Looks like we’ll just have to make do with the new M3 and M4.
When BMW sticks the M badge on a car it usually means business. When you see a CSL badge it signifies that particular Bimmer is even more mental. You can understand our sadness, then, when we heard the M3 and M4 CSL are a no-go.
When asked by Top Gear what Bimmer fans are likely to be whining about over the next two years, BMW product manager for small to medium cars, Matt Collins, said: “They’re whining about [a new CSL] now. At the moment though, there are no plans on a CSL. Or anything like a CSL either.”
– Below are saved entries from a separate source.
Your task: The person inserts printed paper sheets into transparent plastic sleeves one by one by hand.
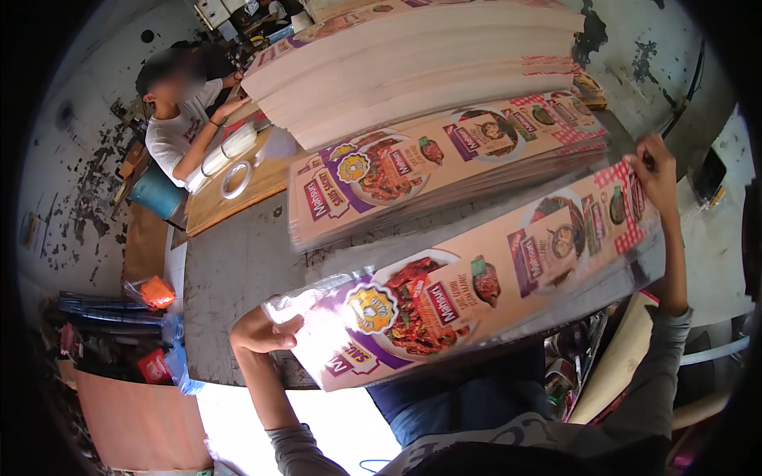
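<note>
A long printed food poster (432, 305) in a shiny clear plastic sleeve is held tilted in front of me, over the near edge of the table. At its left end is my left hand (266, 329), closed with the thumb on the front and the fingers hidden behind. My right hand (657, 178) pinches the upper right corner. Just beyond lies a stack of matching posters (444, 159), also with glossy plastic among its layers. Strong glare washes out the left end of the held poster.
Behind rises a tall stack of paper sheets (421, 71). The grey table (238, 278) has a worn top. At the left, a person (178, 119) sits by a wooden board (262, 190) bearing a tape roll (236, 180). A blue bucket (156, 190) stands below.
</note>
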The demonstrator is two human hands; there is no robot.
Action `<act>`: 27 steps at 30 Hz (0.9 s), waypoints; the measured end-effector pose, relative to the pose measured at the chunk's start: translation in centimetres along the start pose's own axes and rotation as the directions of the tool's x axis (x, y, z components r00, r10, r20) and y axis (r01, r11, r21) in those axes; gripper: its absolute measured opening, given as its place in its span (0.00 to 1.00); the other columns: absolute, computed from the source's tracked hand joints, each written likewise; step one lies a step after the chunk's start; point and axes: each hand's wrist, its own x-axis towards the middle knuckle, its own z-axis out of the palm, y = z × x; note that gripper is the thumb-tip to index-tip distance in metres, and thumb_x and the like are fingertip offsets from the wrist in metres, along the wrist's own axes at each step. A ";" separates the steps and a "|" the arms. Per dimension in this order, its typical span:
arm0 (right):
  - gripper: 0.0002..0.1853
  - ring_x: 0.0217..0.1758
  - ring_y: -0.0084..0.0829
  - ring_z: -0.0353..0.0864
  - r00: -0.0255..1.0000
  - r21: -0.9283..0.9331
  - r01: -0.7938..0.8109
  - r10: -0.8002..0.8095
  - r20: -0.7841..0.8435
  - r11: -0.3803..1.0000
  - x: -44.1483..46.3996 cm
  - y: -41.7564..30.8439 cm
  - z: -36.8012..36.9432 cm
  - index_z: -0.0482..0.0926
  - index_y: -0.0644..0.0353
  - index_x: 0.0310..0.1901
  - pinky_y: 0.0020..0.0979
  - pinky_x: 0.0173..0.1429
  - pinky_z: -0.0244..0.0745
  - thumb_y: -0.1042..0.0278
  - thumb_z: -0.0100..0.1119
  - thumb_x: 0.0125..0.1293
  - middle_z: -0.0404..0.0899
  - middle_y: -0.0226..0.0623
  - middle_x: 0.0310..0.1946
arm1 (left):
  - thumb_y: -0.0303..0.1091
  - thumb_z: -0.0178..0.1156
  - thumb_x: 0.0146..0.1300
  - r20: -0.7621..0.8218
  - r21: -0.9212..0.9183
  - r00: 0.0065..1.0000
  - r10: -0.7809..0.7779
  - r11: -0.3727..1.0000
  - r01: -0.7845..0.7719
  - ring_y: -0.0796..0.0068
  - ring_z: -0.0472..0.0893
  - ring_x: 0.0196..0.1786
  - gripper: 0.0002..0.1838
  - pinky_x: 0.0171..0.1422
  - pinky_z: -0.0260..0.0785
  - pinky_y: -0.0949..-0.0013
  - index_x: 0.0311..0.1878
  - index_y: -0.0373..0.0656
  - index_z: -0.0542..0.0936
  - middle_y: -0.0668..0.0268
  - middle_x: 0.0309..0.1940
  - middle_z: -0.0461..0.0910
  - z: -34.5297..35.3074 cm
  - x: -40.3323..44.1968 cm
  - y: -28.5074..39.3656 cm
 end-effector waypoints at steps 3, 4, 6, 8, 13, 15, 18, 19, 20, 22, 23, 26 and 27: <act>0.17 0.26 0.29 0.62 0.997 -0.045 0.035 -0.032 0.066 0.998 4.7 -1.9 -1.8 0.64 0.65 0.24 0.28 0.33 0.61 0.68 0.65 0.52 0.61 0.35 0.22 | 0.38 0.68 0.50 0.082 0.104 0.987 0.136 0.984 -0.145 0.71 0.75 0.42 0.31 0.48 0.67 0.69 0.54 0.29 0.71 0.55 0.41 0.78 0.6 0.8 1.9; 0.18 0.26 0.30 0.62 0.993 -0.130 0.024 -0.009 0.117 0.991 6.0 -2.2 -2.2 0.63 0.66 0.25 0.30 0.33 0.61 0.66 0.64 0.53 0.60 0.36 0.22 | 0.37 0.69 0.50 -0.012 0.155 0.996 0.088 0.984 -0.085 0.72 0.75 0.41 0.30 0.47 0.68 0.69 0.52 0.29 0.72 0.57 0.40 0.79 0.8 0.5 2.2; 0.18 0.26 0.31 0.63 0.991 -0.190 0.077 -0.055 0.121 0.979 8.9 -1.0 -1.6 0.64 0.66 0.25 0.31 0.33 0.62 0.63 0.63 0.54 0.61 0.36 0.22 | 0.34 0.70 0.50 -0.319 0.285 0.947 0.047 0.957 0.048 0.73 0.76 0.40 0.26 0.46 0.69 0.69 0.49 0.30 0.74 0.60 0.38 0.80 -0.3 -1.0 0.4; 0.20 0.26 0.33 0.67 0.987 -0.247 0.140 -0.117 0.108 0.959 11.5 -0.2 0.1 0.67 0.67 0.24 0.32 0.33 0.63 0.57 0.62 0.56 0.65 0.38 0.23 | 0.35 0.67 0.53 -0.620 -0.045 0.783 -0.048 0.999 0.025 0.67 0.79 0.45 0.28 0.51 0.72 0.64 0.54 0.29 0.72 0.56 0.44 0.78 -0.7 1.4 1.7; 0.24 0.47 0.43 0.72 0.963 -0.278 0.248 -0.205 0.175 0.928 13.9 4.3 9.6 0.74 0.65 0.38 0.38 0.50 0.66 0.47 0.56 0.59 0.72 0.46 0.42 | 0.45 0.58 0.60 -0.713 0.251 0.689 0.132 0.965 0.074 0.63 0.81 0.44 0.34 0.49 0.74 0.62 0.61 0.32 0.59 0.48 0.47 0.76 -3.1 9.6 6.3; 0.26 0.56 0.45 0.69 0.928 -0.249 0.366 -0.333 0.166 0.897 13.8 4.2 11.3 0.75 0.64 0.44 0.39 0.58 0.64 0.44 0.54 0.59 0.70 0.49 0.50 | 0.47 0.58 0.59 -0.646 0.729 0.659 0.385 0.568 0.383 0.49 0.73 0.56 0.36 0.56 0.68 0.53 0.65 0.39 0.56 0.39 0.54 0.68 -5.5 10.9 3.7; 0.29 0.52 0.48 0.70 0.938 -0.120 0.256 -0.216 0.273 0.959 11.5 2.2 11.6 0.72 0.63 0.51 0.41 0.61 0.60 0.45 0.55 0.58 0.75 0.49 0.42 | 0.55 0.60 0.55 -0.493 0.859 0.772 0.401 0.361 0.362 0.39 0.55 0.67 0.44 0.63 0.59 0.48 0.68 0.45 0.51 0.32 0.62 0.55 -2.4 10.6 2.6; 0.30 0.54 0.48 0.70 0.921 -0.205 0.133 -0.044 0.387 0.970 10.9 2.2 11.2 0.70 0.63 0.53 0.40 0.62 0.60 0.45 0.53 0.59 0.75 0.48 0.44 | 0.55 0.60 0.55 -0.499 0.857 0.770 0.397 0.359 0.370 0.39 0.55 0.67 0.44 0.63 0.59 0.48 0.68 0.45 0.51 0.32 0.62 0.55 -1.6 10.6 2.6; 0.31 0.55 0.47 0.69 0.867 -0.303 0.019 0.135 0.479 0.953 10.4 2.7 11.0 0.68 0.62 0.56 0.39 0.62 0.60 0.45 0.52 0.60 0.75 0.48 0.47 | 0.59 0.61 0.51 -0.580 0.793 0.784 0.221 0.372 0.483 0.37 0.49 0.68 0.48 0.65 0.56 0.49 0.69 0.48 0.50 0.32 0.63 0.50 -0.9 10.5 2.6; 0.31 0.56 0.45 0.70 0.865 -0.168 -0.097 0.166 0.474 0.981 9.5 9.5 13.7 0.67 0.62 0.57 0.39 0.62 0.60 0.44 0.51 0.61 0.74 0.47 0.49 | 0.68 0.62 0.42 -0.630 0.731 0.775 0.049 0.375 0.570 0.34 0.46 0.68 0.58 0.68 0.52 0.50 0.70 0.49 0.45 0.40 0.66 0.50 -1.9 10.4 1.5; 0.32 0.57 0.44 0.70 0.864 -0.041 -0.204 0.199 0.463 0.978 9.1 11.7 14.6 0.66 0.62 0.58 0.38 0.62 0.60 0.44 0.50 0.62 0.73 0.46 0.52 | 0.68 0.62 0.42 -0.629 0.730 0.776 0.040 0.373 0.572 0.34 0.46 0.68 0.58 0.68 0.52 0.50 0.70 0.49 0.45 0.40 0.66 0.50 -2.2 10.0 1.3; 0.34 0.59 0.41 0.70 0.854 -0.080 -0.224 0.235 0.464 0.971 8.9 6.2 11.2 0.63 0.64 0.60 0.35 0.62 0.62 0.44 0.50 0.62 0.73 0.48 0.52 | 0.68 0.64 0.41 -0.468 0.796 0.880 0.081 0.470 0.381 0.33 0.43 0.68 0.61 0.68 0.52 0.50 0.70 0.45 0.43 0.32 0.62 0.52 -2.5 10.1 1.0; 0.34 0.59 0.40 0.70 0.861 -0.100 -0.174 0.200 0.467 0.980 9.3 5.8 11.2 0.63 0.64 0.60 0.34 0.61 0.63 0.44 0.50 0.61 0.73 0.49 0.52 | 0.66 0.65 0.40 -0.460 0.822 0.879 0.128 0.436 0.366 0.34 0.48 0.67 0.62 0.66 0.56 0.50 0.69 0.41 0.42 0.32 0.61 0.55 -2.4 10.3 0.7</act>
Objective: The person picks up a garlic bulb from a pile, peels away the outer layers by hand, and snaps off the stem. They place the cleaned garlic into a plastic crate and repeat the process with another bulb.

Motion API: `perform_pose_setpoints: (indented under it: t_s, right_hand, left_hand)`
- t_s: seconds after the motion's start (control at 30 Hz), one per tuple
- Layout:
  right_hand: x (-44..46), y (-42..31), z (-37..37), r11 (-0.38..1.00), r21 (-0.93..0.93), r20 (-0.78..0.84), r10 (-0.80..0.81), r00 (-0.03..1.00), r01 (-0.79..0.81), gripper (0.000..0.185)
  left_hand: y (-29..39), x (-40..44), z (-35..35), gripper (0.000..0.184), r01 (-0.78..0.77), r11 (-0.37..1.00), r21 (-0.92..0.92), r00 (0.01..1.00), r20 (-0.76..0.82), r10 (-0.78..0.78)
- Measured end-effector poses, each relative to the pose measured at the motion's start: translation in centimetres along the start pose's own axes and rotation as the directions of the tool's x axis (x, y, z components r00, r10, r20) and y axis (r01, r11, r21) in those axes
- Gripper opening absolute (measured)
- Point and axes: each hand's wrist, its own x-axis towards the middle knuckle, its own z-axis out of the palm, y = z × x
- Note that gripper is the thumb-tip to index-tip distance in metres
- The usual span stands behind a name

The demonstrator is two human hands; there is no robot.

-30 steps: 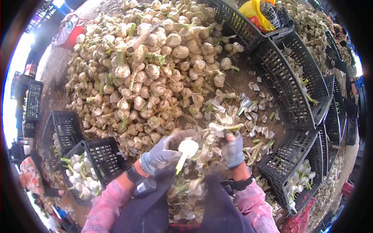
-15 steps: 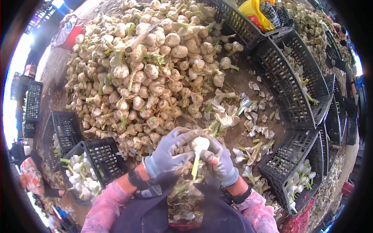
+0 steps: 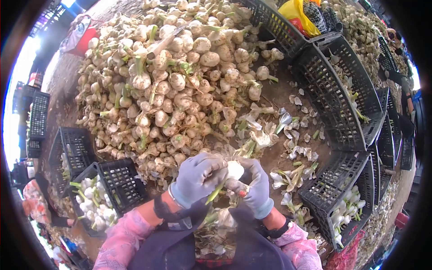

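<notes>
Between my two gloved hands is a white garlic bulb (image 3: pixel 235 170) with a short green stem pointing down to the left. My left hand (image 3: pixel 200 177) closes its fingers on the bulb's left side. From the right, my right hand (image 3: pixel 253 184) grips the same bulb, thumb across its lower part. Both gloves are grey-purple, and the right thumb has an orange-red patch. Just beyond my hands lies a large heap of soil-stained garlic bulbs (image 3: pixel 180 99). Loose peeled skins (image 3: pixel 220 222) lie below my hands, near my lap.
A black crate (image 3: pixel 119 184) of cleaned white bulbs stands at left, another crate (image 3: pixel 321 180) with bulbs at right. A taller black crate (image 3: pixel 326 94) stands at upper right, near a yellow bag (image 3: pixel 299 18). Skins litter the ground (image 3: pixel 274 92). People are at both edges.
The garlic bulb has turned, its stem swinging from nearly straight down toward the lower left. Both hands have shifted slightly, with the left fingers now closer around the bulb.
</notes>
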Motion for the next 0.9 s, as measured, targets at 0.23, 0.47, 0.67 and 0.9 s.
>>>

The reason? “There wasn’t a CSL on the previous generation, and the way we look at it is like this: the CSL was great because it had this real focus on lightweight engineering. But we’ve already done that with these new cars,” Collins continued. “We’ve made them as light as possible ─ they come in under 1,500 kilograms (3,306 pounds), which for a car like this is incredible.”
“So we’ve no plans whatsoever to make a lighter, harder version just yet,” he added.
For the uninitiated, the E46 M3 CSL was the last CSL BMW produced. It was basically a lighter and therefore faster, scarier version of an already lairy car. Suffice to say, it was a winner, which is why the mere mention of those three letters sends most BMW fans into a frenzy.
While that answer sounds a bit of a cop-out, the 1,497kg M3 and M4 offer oodles of performance. The 3.0-litre M TwinPower Turbo engine, which replaces the thirstier 4.0-litre V8, outputs 431bhp and 550Nm of torque, giving it a 0 to 62mph time of 4.3 seconds with the 6-speed manual or 4.1 seconds with the M DCT automatic. Both cars top out at 155mph.
The new BMW M3 Saloon and M4 Coupe starts from £56,175 and £56,635, respectively, and will go on sale in June 2014.